# [What to produce]
All of the data is to be printed exactly, though the images must be left off.

◇ ◇ ◇ ◇ ◇ ◇ ◇

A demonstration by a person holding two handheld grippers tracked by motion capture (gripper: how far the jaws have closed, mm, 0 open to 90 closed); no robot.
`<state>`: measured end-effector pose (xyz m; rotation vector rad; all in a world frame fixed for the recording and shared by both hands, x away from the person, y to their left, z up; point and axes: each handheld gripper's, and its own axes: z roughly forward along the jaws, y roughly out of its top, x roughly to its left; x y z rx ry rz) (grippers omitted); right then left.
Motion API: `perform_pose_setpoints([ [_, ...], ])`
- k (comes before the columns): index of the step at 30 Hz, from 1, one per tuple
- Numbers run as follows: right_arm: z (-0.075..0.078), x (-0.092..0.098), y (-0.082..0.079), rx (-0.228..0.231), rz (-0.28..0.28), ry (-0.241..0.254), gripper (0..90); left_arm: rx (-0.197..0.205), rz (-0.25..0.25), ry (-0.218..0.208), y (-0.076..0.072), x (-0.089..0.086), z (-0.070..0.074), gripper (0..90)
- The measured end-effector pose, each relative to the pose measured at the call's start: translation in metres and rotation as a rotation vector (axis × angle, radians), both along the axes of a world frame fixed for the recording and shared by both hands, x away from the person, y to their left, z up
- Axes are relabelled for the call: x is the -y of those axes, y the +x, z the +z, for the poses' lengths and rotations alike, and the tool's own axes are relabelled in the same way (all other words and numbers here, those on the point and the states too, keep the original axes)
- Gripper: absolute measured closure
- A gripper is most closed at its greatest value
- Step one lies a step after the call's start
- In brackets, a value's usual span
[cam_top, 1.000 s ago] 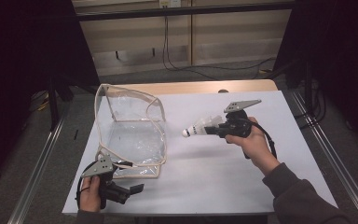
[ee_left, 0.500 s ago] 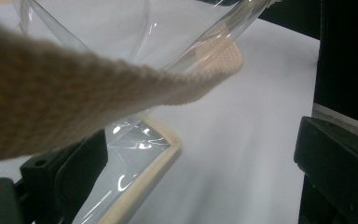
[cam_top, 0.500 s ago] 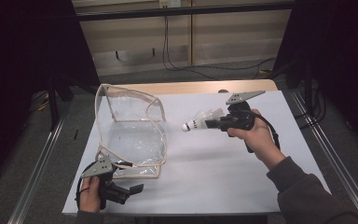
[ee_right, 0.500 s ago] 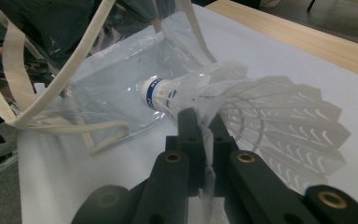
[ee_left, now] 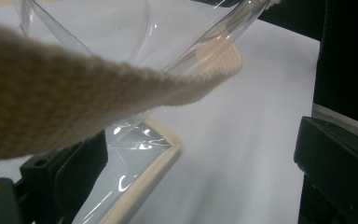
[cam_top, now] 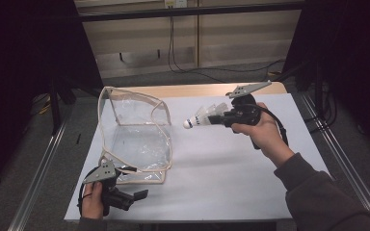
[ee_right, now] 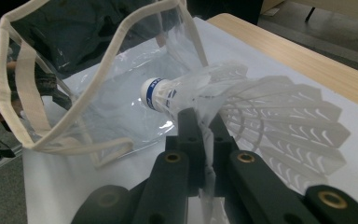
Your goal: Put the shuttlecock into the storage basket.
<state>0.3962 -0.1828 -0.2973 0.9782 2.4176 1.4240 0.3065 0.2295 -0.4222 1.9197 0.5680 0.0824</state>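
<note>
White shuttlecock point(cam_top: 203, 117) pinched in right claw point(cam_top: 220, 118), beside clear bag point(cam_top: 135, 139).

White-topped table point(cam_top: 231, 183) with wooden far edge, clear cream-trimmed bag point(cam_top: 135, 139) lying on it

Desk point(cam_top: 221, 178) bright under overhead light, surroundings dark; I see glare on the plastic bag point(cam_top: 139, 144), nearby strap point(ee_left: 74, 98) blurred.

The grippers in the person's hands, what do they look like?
Both are black, each with a grey three-cornered plate on top. The right gripper has two narrow black jaws with brass-coloured rivets and a black cable trailing past a dark grey sleeve. The left gripper has chunky black jaws.
</note>
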Motion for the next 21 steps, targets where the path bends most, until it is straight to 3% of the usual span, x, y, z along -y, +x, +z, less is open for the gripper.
perform_pose_setpoints([
  [15,0.022,-0.018,0.003,0.030,0.015,0.034,88.4,0.002,-0.001,0.001,-0.001,0.000,0.001,2.7],
  [21,0.027,-0.027,0.004,0.044,0.022,0.020,88.4,0.003,-0.003,0.001,-0.001,-0.001,0.001,2.7],
])
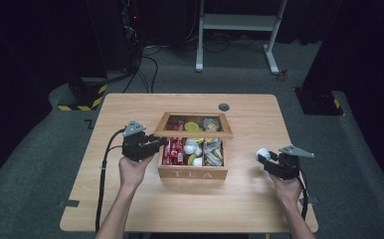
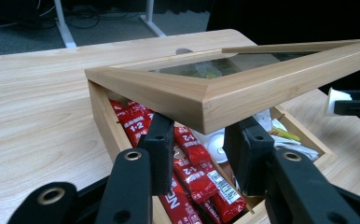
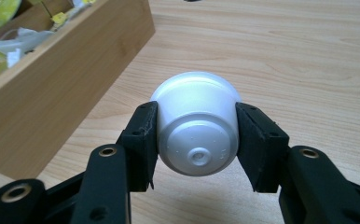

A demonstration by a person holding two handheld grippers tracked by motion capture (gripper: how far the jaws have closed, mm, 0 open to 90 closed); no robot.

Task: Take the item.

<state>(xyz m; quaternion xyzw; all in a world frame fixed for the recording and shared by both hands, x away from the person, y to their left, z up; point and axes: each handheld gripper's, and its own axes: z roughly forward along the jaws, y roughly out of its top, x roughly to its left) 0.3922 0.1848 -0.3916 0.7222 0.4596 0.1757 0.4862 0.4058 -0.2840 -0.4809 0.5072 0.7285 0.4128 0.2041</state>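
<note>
A wooden tea box marked TEA stands mid-table, and its glass-paned lid is raised at an angle. My left gripper is shut on the lid's left front corner and holds it up. Under it lie red sachets, white capsules and yellow packets. To the right of the box, my right gripper is shut on a white capsule just above the table. In the right gripper view the capsule sits between both pads of my right gripper, its base toward the camera.
The wooden table has a round cable hole behind the box. In the right gripper view the box's side wall is close on the left. A white desk frame and a yellow-black striped base stand on the floor beyond.
</note>
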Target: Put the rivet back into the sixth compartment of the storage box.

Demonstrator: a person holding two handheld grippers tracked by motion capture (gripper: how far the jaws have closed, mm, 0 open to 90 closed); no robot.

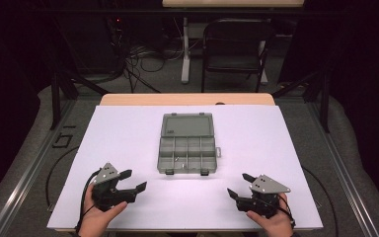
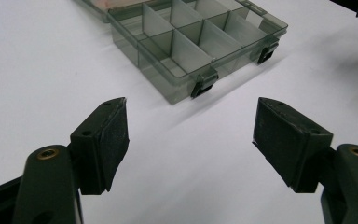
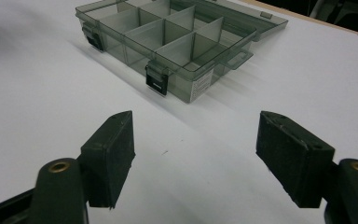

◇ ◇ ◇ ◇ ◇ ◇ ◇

# [Reply to the task]
A demonstration by a person holding two handheld grippers tracked by motion capture (gripper: how far the jaws have closed, mm, 0 open to 90 closed); no robot.
`<state>`: measured end-effector pose (xyz m; rotation vector rad; all in a world frame fixed for the recording and shared by both hands, x away from the person, y to their left, z up; point and axes: each handheld gripper's, and its own axes: z roughly forward along the jaws, y roughly out of its top, x roughly to its left; x y z rx ry rz) (grippers omitted); right then left.
Motion API: `perform_pose_setpoints([ [_, ...], ])`
- k (comes before the columns): index of the step at 30 Hz, from 1, one per tuple
- Numbers run as follows: right_arm: z (-0.075..0.078), x (-0.092..0.098), y (-0.082..0.079), rx (-0.228..0.231), rz (-0.28..0.28), ry (-0.241..0.254), gripper (0..90); left_arm: rx (-0.197..0.205), rz (-0.25..0.25), ry (-0.218..0.208), y (-0.076..0.072), x (-0.089..0.086), z (-0.070..0.074), gripper (0..90)
- The measured end-effector pose, each relative to the pose measured at the call's start: translation in metres and rotation as a rotation vector (axis × angle, radians), both along the axes of a world frame fixed for the recording and shared by both hands, x away from the person, y to their left, z up
- Axes are relabelled for the call: x is the -y of those axes, y the +x, z the +z, for the poses' lengths and rotations alike, and the tool's own axes are relabelled in the same way (all other words and numbers here, those on the point and the states too, keep the original axes)
- Gripper: absolute measured closure
- A gripper is most closed at its greatest value
- Step one lies a step after the call's start
- In brackets, a value's usual span
[cam_top, 1.000 s ago] 
[ee_left, 0.500 s ago] 
[cam_top, 0.500 s ago] 
[ee_right, 0.500 s ago] 
[ee_left, now] 
[cam_top, now] 
[ee_right, now] 
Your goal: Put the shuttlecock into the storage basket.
<state>0.3962 -0.1828 -0.2973 0.9782 2.4176 1.4240 0.3065 0.2295 -0.4222 1.9197 0.5680 0.0824</state>
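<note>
White shuttlecock point(cam_top: 203, 117) pinched in right claw point(cam_top: 220, 118), beside clear bag point(cam_top: 135, 139).

White-topped table point(cam_top: 231, 183) with wooden far edge, clear cream-trimmed bag point(cam_top: 135, 139) lying on it

Desk point(cam_top: 221, 178) bright under overhead light, surroundings dark; I see glare on the plastic bag point(cam_top: 139, 144), nearby strap point(ee_left: 74, 98) blurred.

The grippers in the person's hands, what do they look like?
Both are black, each with a grey three-cornered plate on top. The right gripper has two narrow black jaws with brass-coloured rivets and a black cable trailing past a dark grey sleeve. The left gripper has chunky black jaws.
</note>
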Motion for the next 21 steps, targets where the path bends most, until it is straight to 3% of the usual span, x, y, z along -y, +x, +z, less is open for the gripper.
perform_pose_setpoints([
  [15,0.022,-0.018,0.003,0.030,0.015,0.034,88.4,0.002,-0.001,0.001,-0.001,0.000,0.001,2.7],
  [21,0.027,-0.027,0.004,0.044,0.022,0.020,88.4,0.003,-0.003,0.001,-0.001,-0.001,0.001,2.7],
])

A demonstration by a person holding two handheld grippers tracked by motion capture (gripper: how far the jaws have closed, mm, 0 open to 90 closed); no robot.

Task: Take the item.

<state>(xyz m; quaternion xyzw; all in a world frame fixed for the recording and shared by both hands, x away from the person, y to their left, z up; point and axes: each handheld gripper's, and its own axes: z roughly forward along the jaws, y roughly out of its top, x roughly to its left) 0.3922 0.1848 -0.3916 0.7222 0.4596 0.1757 0.4862 0.4058 -0.2840 -0.4809 0.5072 0.7285 0.4128 0.2041</state>
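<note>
A wooden tea box marked TEA stands mid-table, and its glass-paned lid is raised at an angle. My left gripper is shut on the lid's left front corner and holds it up. Under it lie red sachets, white capsules and yellow packets. To the right of the box, my right gripper is shut on a white capsule just above the table. In the right gripper view the capsule sits between both pads of my right gripper, its base toward the camera.
The wooden table has a round cable hole behind the box. In the right gripper view the box's side wall is close on the left. A white desk frame and a yellow-black striped base stand on the floor beyond.
</note>
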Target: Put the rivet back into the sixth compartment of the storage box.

Demonstrator: a person holding two handheld grippers tracked by motion capture (gripper: how far the jaws have closed, mm, 0 open to 90 closed); no robot.

Output for this exercise is now complete.